Alzheimer’s disease (AD) is a progressive neurodegenerative disorder marked by a decline in memory, thinking, and behavior. This deterioration is driven by specific, identifiable biological and structural changes, or pathology, that occur within the brain. These changes are characterized by the abnormal accumulation of misfolded proteins, which disrupt the fundamental processes allowing brain cells to communicate and survive. Understanding these pathological events provides insight into the complex mechanisms leading to cognitive impairment.
The Aggregation of Amyloid Beta Proteins
The pathological process begins with the mishandling of a normal protein called Amyloid Precursor Protein (APP), which spans the membranes of neurons. For reasons that are not fully understood, this protein is incorrectly cleaved, or cut, by specialized enzymes in the brain. APP is processed by two enzymes, beta-secretase (BACE1) and gamma-secretase, in a sequence known as the amyloidogenic pathway. This sequential cleavage releases a fragment called Amyloid-beta (A \(\beta\)) peptide into the space outside the neurons.
The A \(\beta\) peptide is naturally “sticky,” and the A \(\beta\) 42 form is particularly prone to clumping together. These peptides first aggregate into small, soluble clusters called oligomers, which are considered highly toxic to the brain’s communication system. As the oligomers accumulate, they eventually form larger, insoluble deposits known as amyloid plaques, visible as dense, extracellular lesions between neurons. While plaques are the visible hallmark of the disease, the smaller, soluble oligomers are the primary agents of early synaptic damage and dysfunction.
Hyperphosphorylated Tau and Intracellular Tangles
The second major protein abnormality occurs inside the cell and involves a protein called Tau. The normal function of Tau is to bind to and stabilize structures called microtubules, which act as the internal “railroad tracks” for transporting nutrients, signaling molecules, and organelles throughout the long extensions of the neuron. This transport system is crucial for neuronal health and communication.
In Alzheimer’s disease, Tau undergoes a pathological change called hyperphosphorylation, where an excessive number of phosphate groups attach to the protein. This abnormal modification causes the Tau protein to detach from the microtubules, which then destabilize and collapse, effectively destroying the neuron’s internal transport system. The free Tau proteins misfold and aggregate with one another, forming insoluble clumps known as Neurofibrillary Tangles (NFTs).
These tangles are intracellular lesions that accumulate within the cell body, blocking internal communication and transport necessary for survival. The density of these Neurofibrillary Tangles in the outer layer of the brain, the neocortex, correlates strongly with the severity of dementia and cognitive decline. The collapse of the microtubule network starves the neuron by preventing the delivery of essential materials.
Functional Breakdown of Neural Communication
The combined presence of extracellular amyloid plaques and intracellular neurofibrillary tangles directly sabotages the brain’s communication network. Amyloid-beta oligomers are believed to be the earliest disrupters of synaptic transmission, the process by which neurons pass signals to one another. These oligomers interfere with chemical and electrical signaling at the synapse, impairing the brain’s ability to form and retrieve memories.
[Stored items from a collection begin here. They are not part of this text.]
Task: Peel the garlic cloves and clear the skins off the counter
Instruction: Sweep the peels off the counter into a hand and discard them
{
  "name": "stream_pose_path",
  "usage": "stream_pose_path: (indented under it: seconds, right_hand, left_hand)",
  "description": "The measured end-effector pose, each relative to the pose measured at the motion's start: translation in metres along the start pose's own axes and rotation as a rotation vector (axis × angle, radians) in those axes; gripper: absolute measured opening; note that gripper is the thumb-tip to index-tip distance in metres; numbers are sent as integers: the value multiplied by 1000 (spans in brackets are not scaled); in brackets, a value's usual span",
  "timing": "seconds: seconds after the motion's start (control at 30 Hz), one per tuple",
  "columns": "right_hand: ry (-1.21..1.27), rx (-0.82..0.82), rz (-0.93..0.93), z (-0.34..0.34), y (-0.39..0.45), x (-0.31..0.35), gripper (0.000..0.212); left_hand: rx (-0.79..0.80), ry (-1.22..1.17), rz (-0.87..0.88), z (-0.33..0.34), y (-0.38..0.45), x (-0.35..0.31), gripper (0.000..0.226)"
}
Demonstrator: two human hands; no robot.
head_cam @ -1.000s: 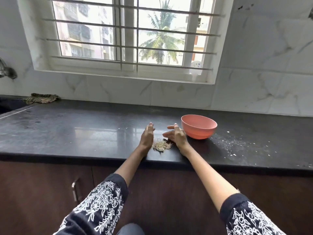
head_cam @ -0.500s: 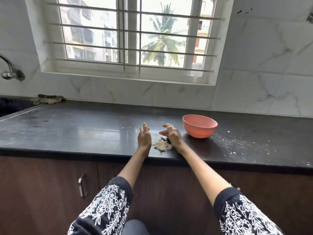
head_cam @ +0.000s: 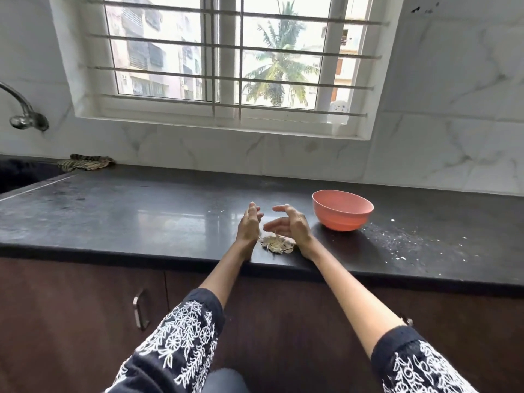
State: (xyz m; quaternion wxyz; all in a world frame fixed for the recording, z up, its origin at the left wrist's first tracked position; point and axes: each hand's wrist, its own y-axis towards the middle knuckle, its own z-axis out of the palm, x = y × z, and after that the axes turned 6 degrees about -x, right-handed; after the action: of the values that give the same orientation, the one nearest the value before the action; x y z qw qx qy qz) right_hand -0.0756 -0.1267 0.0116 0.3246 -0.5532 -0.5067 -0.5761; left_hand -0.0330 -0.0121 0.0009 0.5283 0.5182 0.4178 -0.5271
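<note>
Garlic skins (head_cam: 277,244), a papery off-white heap w/ ragged flaky edges, sit near the front edge of the counter (head_cam: 141,222), which is dark, glossy stone. Left hand (head_cam: 249,225) stands on edge just left of the heap, fingers straight, gripping nothing. Right hand (head_cam: 289,226) cups over it from the right, fingers loosely curved & spread, nothing pinched. Just right: a smooth round coral-pink bowl (head_cam: 343,209), plastic by the look. White flecks dust the stone beyond it. No readable writing anywhere.
</note>
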Motion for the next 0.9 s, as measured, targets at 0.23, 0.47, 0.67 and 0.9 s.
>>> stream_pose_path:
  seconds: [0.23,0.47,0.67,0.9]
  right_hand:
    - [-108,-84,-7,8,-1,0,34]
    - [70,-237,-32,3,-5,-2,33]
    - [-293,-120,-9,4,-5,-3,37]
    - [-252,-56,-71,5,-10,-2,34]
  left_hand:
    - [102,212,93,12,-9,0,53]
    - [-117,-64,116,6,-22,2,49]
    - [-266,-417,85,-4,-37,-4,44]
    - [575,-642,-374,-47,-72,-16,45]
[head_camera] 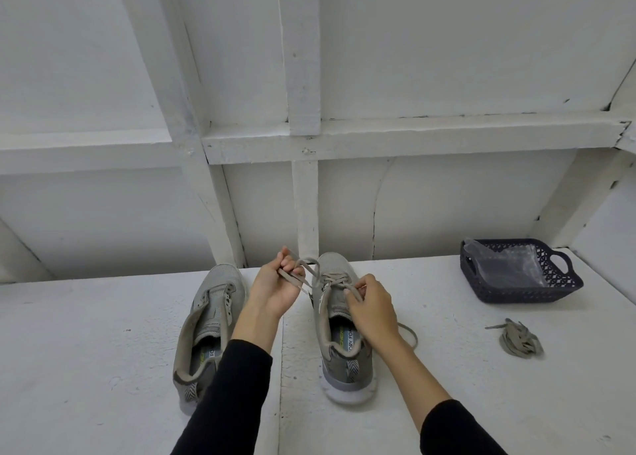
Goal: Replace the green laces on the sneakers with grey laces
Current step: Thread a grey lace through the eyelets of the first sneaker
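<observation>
1. The left hand [275, 287] pinches one end of the lace [311, 277] and lifts it; if it pulls too hard, the other end may slip out of its eyelet.
2. The right hand [370, 308] pinches the lace at the right sneaker [340, 327] on the worktop [103, 351]; a skipped eyelet would spoil the lacing.
3. The left sneaker [206, 330] has no lace, and a spare lace bundle [521, 337] lies well apart beside the dark basket [516, 270]; its colour reads unclear, so the laces may be confused.

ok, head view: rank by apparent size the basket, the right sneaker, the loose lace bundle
1. right sneaker and basket: look close in size, and the sneaker is nearer the camera, so no firm order between them.
2. loose lace bundle: clearly smallest.
</observation>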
The internal damage caused by hyperphosphorylated Tau compounds this dysfunction by destroying the neuron’s structural integrity. The loss of the microtubule transport system prevents the maintenance and repair of synapses, which are the physical sites of memory storage. Widespread synaptic dysfunction leads to the death of the neuron, causing the progressive brain atrophy observed in the disease. The loss of synapses correlates most strongly with the degree of cognitive decline experienced by the patient.
Chronic Neuroinflammation and Disease Progression
The brain’s immune system, composed primarily of specialized cells called microglia and astrocytes, is heavily implicated in the progression of Alzheimer’s disease. In a healthy brain, microglia act as the clean-up crew, actively clearing debris and damaged cells, including Amyloid-beta. However, chronic exposure to accumulating amyloid plaques and neurofibrillary tangles causes these glial cells to become constantly activated and dysfunctional.
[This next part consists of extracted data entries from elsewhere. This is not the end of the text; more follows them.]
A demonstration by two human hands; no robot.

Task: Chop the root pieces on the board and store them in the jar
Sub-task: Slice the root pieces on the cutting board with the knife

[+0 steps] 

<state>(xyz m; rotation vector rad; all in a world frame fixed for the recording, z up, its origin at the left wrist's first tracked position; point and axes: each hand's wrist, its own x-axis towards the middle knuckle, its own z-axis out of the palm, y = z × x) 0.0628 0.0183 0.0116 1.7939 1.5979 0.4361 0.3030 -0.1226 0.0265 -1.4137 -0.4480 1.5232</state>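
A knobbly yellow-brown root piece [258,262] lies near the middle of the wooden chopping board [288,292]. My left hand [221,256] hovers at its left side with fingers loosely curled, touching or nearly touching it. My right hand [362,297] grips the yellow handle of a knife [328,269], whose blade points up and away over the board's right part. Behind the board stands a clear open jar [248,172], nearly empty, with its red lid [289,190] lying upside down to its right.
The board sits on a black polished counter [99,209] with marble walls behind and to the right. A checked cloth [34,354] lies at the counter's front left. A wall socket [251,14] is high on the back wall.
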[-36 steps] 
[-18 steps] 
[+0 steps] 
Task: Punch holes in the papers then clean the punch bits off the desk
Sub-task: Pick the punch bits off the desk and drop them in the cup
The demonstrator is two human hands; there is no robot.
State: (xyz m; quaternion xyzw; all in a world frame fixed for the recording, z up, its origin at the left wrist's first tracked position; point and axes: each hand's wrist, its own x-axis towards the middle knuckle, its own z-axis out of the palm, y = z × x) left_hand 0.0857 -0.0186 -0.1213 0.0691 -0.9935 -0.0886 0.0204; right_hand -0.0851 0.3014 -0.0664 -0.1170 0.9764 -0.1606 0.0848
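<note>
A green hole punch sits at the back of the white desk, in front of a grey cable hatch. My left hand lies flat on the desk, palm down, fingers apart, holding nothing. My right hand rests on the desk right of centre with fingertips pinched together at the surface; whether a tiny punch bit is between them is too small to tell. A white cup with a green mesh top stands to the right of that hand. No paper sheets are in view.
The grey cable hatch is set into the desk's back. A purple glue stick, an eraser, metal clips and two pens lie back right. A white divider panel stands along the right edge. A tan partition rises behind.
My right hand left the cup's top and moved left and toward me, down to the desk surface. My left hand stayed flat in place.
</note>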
This persistent activation shifts the immune response from a protective function to a destructive state of chronic neuroinflammation. Activated microglia and astrocytes release toxic signaling molecules and pro-inflammatory chemicals. This inflammatory environment damages surrounding healthy neurons, accelerating the formation of both plaques and tangles, thus driving the disease forward. Neuroinflammation acts as an accelerating factor, transforming initial protein misfolding into a cycle of widespread neuronal destruction and progressive functional decline.